There are many exposés, loud and gradually fading scandals about bribes and corruption in universities. But then it all somehow fizzles out. Worn out by legal battles, the accused beg tearfully to be sent to the “special military operation” to wash their guilt away with blood. Not everyone gets that chance.

The lawyer profession is now the most in demand, especially when it comes to splitting millions over the dead. Nothing’s off the table now. Even a father can be stripped of parenthood after thirty years just to avoid splitting the payout for a fallen son.

A new caste has emerged — the wives of commanders. These are the women who are willing to haul jars of food to the front line and joke that they’re braving shelling for marital duty.

They’re the ones forming the new elite, though they’re reluctant to admit it. But when it comes to vacations, they confidently choose between Turkey, Egypt, and the best hotels in Crimea.

Also, the familiar and cozy market is dying.

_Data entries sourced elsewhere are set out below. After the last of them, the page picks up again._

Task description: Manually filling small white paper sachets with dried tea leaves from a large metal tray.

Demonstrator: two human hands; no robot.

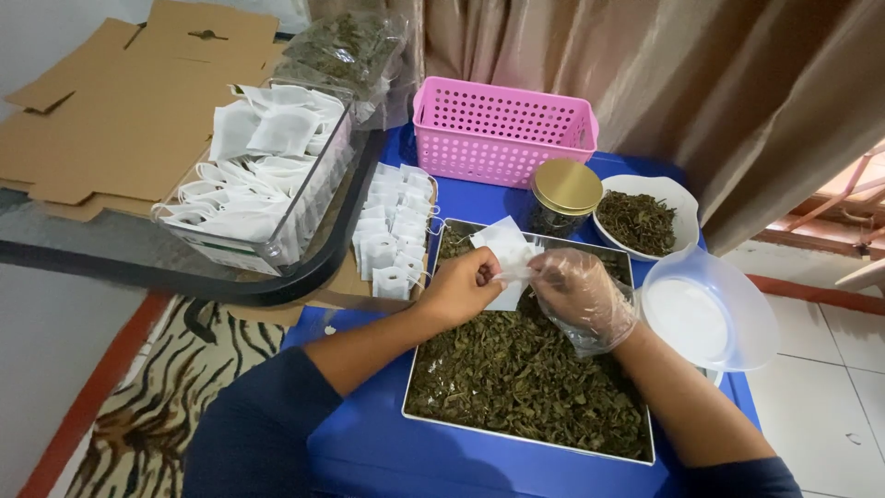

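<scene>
- Your work sits on a blue plastic table (369,433), pushed against a brown curtain (719,83).
- To your left, flattened brown cardboard sheets (111,120) lie on a dark-rimmed glass tabletop (64,235).
- Directly under your hands is a large rectangular metal tray (525,438) filled with dried green-brown leaves (516,378).
- A clear rectangular plastic bin (286,231) on the glass tabletop holds a heap of white drawstring filter bags (267,138).
- A pink perforated plastic basket (498,129) stands at the far edge of the blue table.
- A round translucent plastic lid (710,309) lies just right of the tray, near your right forearm.
- A white scalloped ceramic bowl (678,198) of the same dried leaves sits behind that lid.
- Rows of flat white empty filter bags (392,231) lie between the bin and the tray.
- A glass jar with a round gold metal lid (565,189) stands beside the bowl.
- Your right hand (581,295), in a clear disposable plastic glove, has fingers curled, gripping the lower edge of a small white paper filter bag (507,254).
- Your bare left hand (461,286) pinches that bag's left side between thumb and fingertips.
- The bag is held just above the far end of the tray, between both hands.
</scene>
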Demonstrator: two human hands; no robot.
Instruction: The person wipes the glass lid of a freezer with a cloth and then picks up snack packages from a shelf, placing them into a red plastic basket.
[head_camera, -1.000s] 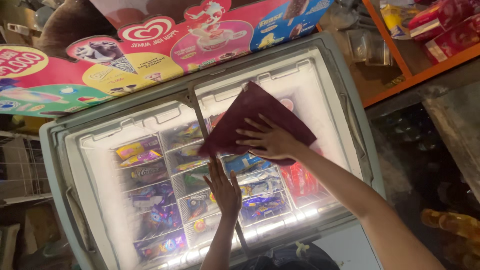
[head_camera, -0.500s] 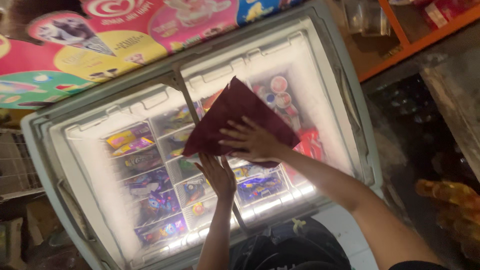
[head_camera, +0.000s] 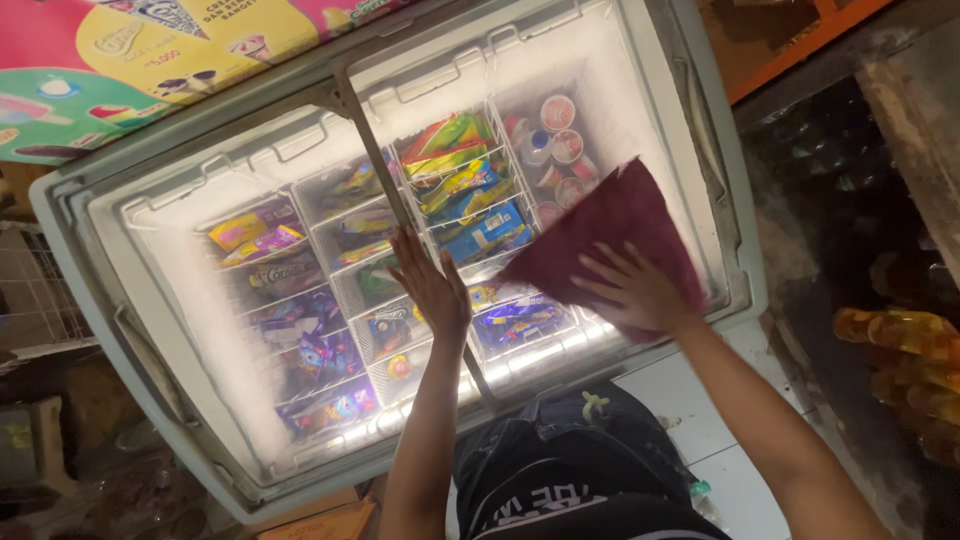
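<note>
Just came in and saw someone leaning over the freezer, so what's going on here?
A person stands over a lit chest freezer with a glass lid. The right hand presses a maroon cloth flat on the glass near the right end. The left hand rests open on the lid beside the centre bar. Under the glass, wire baskets hold wrapped ice creams and small tubs.

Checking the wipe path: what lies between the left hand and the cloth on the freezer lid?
In the head view, only bare glass lid separates the left hand from the maroon cloth; ice cream packets show beneath it.
</note>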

In the familiar stall, where the main customers are old ladies, they installed a computer — screwed it tightly to an old wooden desk with bolts. And familiar seller Olha, with bloodstained gloves, weighs meat and clumsily performs all the operations on this old, clearly home-use computer. She’s keeping up with the times. She wants to survive this supermarket war for old ladies’ wallet.

There are a lot of non-russians. We’re not used to that. They work until the very end, until it gets dark. Ours don’t, not like that — our people take care of themselves. But these ones are quick, tireless. They can be on their feet for 12 hours, smiling. They need to feed their family, pay rent, secure a place here. They stick together as families, and we’re getting used to them. We learn their names, marvel at the constant pregnancies — that easy?! We don’t know how to do that. Next to them, we’re a dying, weak species.

For now, you can still send a kid to camp for free. Both to Yevpatoria and the Artek equivalent in Berdiansk. There’s a certificate competition, though children of the fallen soldiers are first in the benefit line. Then large families, people with disabilities. But there’s still a chance to get to the seaside for free. Only the trips were shortened from 21 to 14 days.